TASK INSTRUCTIONS —
Everything in the data gets repeated exactly, except for the pictures.
-- Opening Marker --
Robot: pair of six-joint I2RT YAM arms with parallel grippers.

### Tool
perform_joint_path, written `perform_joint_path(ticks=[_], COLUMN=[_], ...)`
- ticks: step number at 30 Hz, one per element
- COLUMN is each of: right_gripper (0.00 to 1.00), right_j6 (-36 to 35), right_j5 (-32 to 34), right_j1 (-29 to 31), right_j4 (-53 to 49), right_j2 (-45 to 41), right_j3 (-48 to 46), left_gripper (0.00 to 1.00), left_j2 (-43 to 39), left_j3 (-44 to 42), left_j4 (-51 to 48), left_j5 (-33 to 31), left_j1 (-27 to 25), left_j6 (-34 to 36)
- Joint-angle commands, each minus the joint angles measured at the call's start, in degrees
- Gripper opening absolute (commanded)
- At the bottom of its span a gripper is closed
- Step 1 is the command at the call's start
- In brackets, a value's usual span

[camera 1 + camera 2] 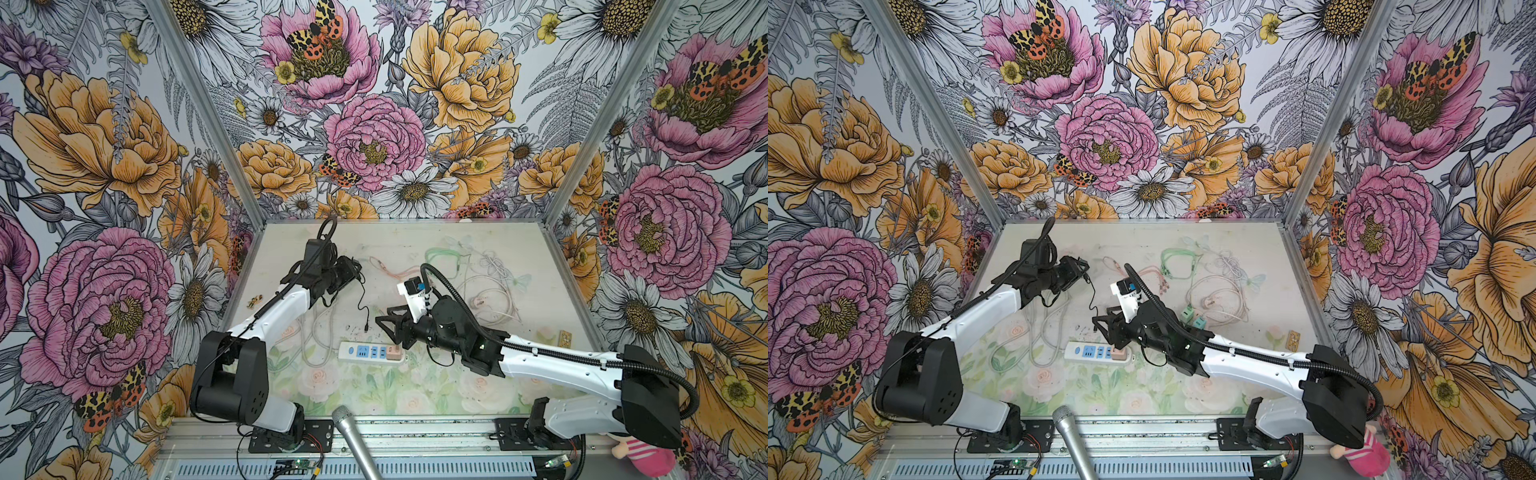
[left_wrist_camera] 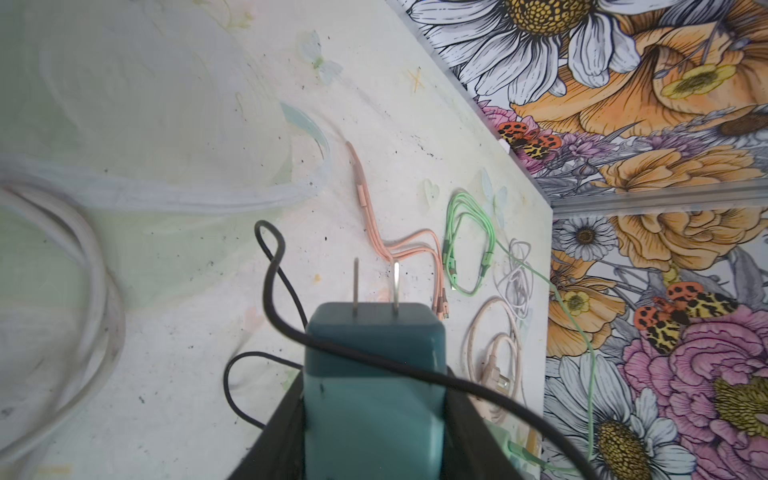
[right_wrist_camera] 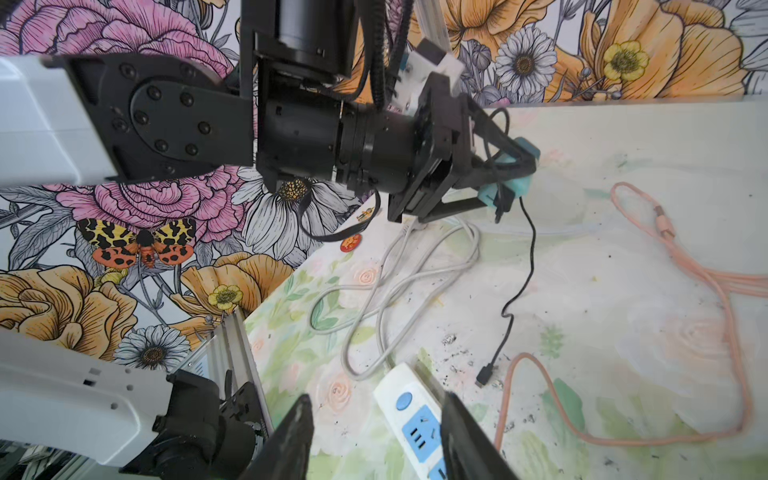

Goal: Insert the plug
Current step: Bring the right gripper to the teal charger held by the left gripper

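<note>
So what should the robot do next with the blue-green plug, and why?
Probably swing the left claw over toward the power strip and tip the teal plug so its prongs face a free blue socket. The plug is gripped but far from the strip, and the right claw hangs open over the strip, seemingly ready to steady it.

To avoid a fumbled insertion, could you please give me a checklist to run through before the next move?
1. Grip: left gripper clamps the teal plug: ok.
2. Prongs exposed, look straight: ok.
3. Black cable clear of the plug: it crosses the plug body just below the prongs: not ok.
4. Free socket: blue sockets on the power strip are empty beside the pink adapter: ok.
5. Strip steadied: right gripper open over it; contact: cannot tell.
6. Plug lined up over a socket: well apart from the strip: not ok.
</note>
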Motion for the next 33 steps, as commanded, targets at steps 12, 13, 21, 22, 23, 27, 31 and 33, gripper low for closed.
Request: perform_joint_path(ticks=[12, 13, 21, 22, 23, 27, 31, 33], right_gripper=[0.59, 0.59, 0.60, 0.60, 0.60, 0.60, 0.59, 0.59], right_j6=[-8.5, -8.3, -4.8, -4.4, -4.0, -3.8, -3.5, -3.3], right_j5=[4.3, 4.2, 7.0, 7.3, 7.2, 5.8, 5.5, 5.1], right_j1=[-0.4, -0.7, -2.7, -3.0, -3.4, -3.7, -3.7, -3.6], right_j4=[20.2, 22.1, 33.2, 34.2, 34.5, 33.4, 32.3, 31.6], right_j2=[14.8, 15.9, 20.8, 21.5, 22.3, 25.0, 27.4, 28.3], right_j3=[3.1, 2.9, 3.5, 3.9, 4.8, 7.9, 10.2, 11.1], left_gripper=[0.13, 0.13, 0.13, 0.13, 0.13, 0.13, 0.13, 0.13], left_j2=[-14.6, -15.0, -17.7, -18.2, -18.6, -20.1, -20.6, -20.7], left_j3=[-11.4, -11.5, -15.0, -15.7, -16.2, -17.6, -18.3, -18.8], left_j4=[15.8, 15.7, 16.2, 16.4, 16.8, 17.5, 18.3, 19.3], left_j5=[7.1, 7.3, 7.3, 7.3, 7.2, 6.6, 6.0, 5.9], left_j1=[1.4, 1.4, 1.2, 1.1, 0.8, 0.1, -0.7, -1.0], left_j6=[-19.1, -19.4, -20.8, -21.2, -21.7, -22.5, -23.2, -23.6])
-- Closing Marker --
RESPONSE AREA —
Robot: pair of six-joint I2RT YAM arms with parallel grippers.

### Tool
perform_joint_path, written `perform_joint_path(ticks=[_], COLUMN=[_], ...)`
- ticks: step number at 30 Hz, one per element
- COLUMN is each of: right_gripper (0.00 to 1.00), right_j6 (-36 to 35), right_j5 (-32 to 34), right_j1 (-29 to 31), right_j4 (-53 to 49), right_j2 (-45 to 41), right_j3 (-48 to 46), left_gripper (0.00 to 1.00), left_j2 (-43 to 39), left_j3 (-44 to 42), left_j4 (-51 to 48), left_j5 (-33 to 31), left_j1 (-27 to 25), left_j6 (-34 to 36)
- Joint-angle commands, each minus the joint angles measured at the call's start, in degrees
- Gripper opening absolute (commanded)
- At the bottom of its span a gripper is closed
- Step 1 is the command at the call's start
- In brackets, a value's usual span

[camera 1 + camera 2] 
[left_wrist_camera] 
[right_wrist_camera] 

Goal: Insert the plug
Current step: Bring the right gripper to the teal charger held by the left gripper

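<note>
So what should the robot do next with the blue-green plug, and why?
Probably swing the left claw over toward the power strip and tip the teal plug so its prongs face a free blue socket. The plug is gripped but far from the strip, and the right claw hangs open over the strip, seemingly ready to steady it.

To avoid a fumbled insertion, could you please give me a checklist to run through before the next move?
1. Grip: left gripper clamps the teal plug: ok.
2. Prongs exposed, look straight: ok.
3. Black cable clear of the plug: it crosses the plug body just below the prongs: not ok.
4. Free socket: blue sockets on the power strip are empty beside the pink adapter: ok.
5. Strip steadied: right gripper open over it; contact: cannot tell.
6. Plug lined up over a socket: well apart from the strip: not ok.
</note>
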Motion for the next 33 steps, as commanded, targets at steps 12, 13, 21, 22, 23, 27, 31 and 33, gripper low for closed.
Request: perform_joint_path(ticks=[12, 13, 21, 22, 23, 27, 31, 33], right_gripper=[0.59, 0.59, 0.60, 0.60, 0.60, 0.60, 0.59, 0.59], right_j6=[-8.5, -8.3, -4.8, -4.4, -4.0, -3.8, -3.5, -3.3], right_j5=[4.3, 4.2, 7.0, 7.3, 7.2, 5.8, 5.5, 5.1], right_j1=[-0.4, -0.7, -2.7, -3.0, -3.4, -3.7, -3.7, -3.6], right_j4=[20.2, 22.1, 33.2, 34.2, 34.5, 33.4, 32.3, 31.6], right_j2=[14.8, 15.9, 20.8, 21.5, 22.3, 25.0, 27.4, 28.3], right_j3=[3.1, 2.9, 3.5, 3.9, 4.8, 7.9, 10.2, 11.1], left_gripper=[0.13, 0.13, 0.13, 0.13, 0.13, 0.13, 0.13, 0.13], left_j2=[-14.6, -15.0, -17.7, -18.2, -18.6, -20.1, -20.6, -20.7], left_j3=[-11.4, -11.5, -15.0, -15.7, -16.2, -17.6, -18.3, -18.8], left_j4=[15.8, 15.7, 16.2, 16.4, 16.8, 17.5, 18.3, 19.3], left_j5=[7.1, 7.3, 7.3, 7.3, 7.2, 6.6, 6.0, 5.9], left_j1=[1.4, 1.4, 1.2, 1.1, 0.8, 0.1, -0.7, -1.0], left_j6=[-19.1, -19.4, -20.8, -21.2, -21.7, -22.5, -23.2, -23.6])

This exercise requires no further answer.